▸ **Work task**:
Copy every line from the material below that holds "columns".

▸ **Supplied information**:
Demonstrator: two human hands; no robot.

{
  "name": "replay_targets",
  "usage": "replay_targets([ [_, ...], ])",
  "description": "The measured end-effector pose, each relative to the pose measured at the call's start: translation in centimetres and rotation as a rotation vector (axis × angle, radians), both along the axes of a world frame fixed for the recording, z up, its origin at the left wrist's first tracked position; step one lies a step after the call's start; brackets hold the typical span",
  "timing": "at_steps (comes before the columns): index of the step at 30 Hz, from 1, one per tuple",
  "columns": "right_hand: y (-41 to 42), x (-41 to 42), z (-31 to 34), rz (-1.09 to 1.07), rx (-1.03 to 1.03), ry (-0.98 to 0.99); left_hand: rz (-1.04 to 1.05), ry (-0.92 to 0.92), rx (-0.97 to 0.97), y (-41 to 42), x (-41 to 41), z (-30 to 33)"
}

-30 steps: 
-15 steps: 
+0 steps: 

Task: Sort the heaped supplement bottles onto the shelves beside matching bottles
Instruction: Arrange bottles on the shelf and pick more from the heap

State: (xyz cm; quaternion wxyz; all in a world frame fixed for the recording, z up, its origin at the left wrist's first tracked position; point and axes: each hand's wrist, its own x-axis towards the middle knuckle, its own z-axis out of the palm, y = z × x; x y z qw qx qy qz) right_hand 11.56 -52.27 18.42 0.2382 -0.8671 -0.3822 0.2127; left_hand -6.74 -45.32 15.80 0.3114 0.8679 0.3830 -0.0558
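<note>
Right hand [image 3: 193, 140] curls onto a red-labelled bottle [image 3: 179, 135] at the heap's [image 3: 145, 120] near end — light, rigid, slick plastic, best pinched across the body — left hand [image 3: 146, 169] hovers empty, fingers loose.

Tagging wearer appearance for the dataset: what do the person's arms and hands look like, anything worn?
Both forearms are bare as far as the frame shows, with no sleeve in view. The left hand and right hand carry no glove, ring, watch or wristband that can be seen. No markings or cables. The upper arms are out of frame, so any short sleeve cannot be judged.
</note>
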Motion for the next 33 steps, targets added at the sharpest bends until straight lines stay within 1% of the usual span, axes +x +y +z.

▸ **Written response**:
  "timing": "at_steps (comes before the columns): index of the step at 30 Hz, from 1, one per tuple",
  "columns": "right_hand: y (-41 to 42), x (-41 to 42), z (-31 to 34), rz (-1.09 to 1.07), rx (-1.03 to 1.03), ry (-0.98 to 0.99); left_hand: rz (-1.04 to 1.05), ry (-0.92 to 0.92), rx (-0.97 to 0.97), y (-41 to 42), x (-41 to 41), z (-30 to 33)"

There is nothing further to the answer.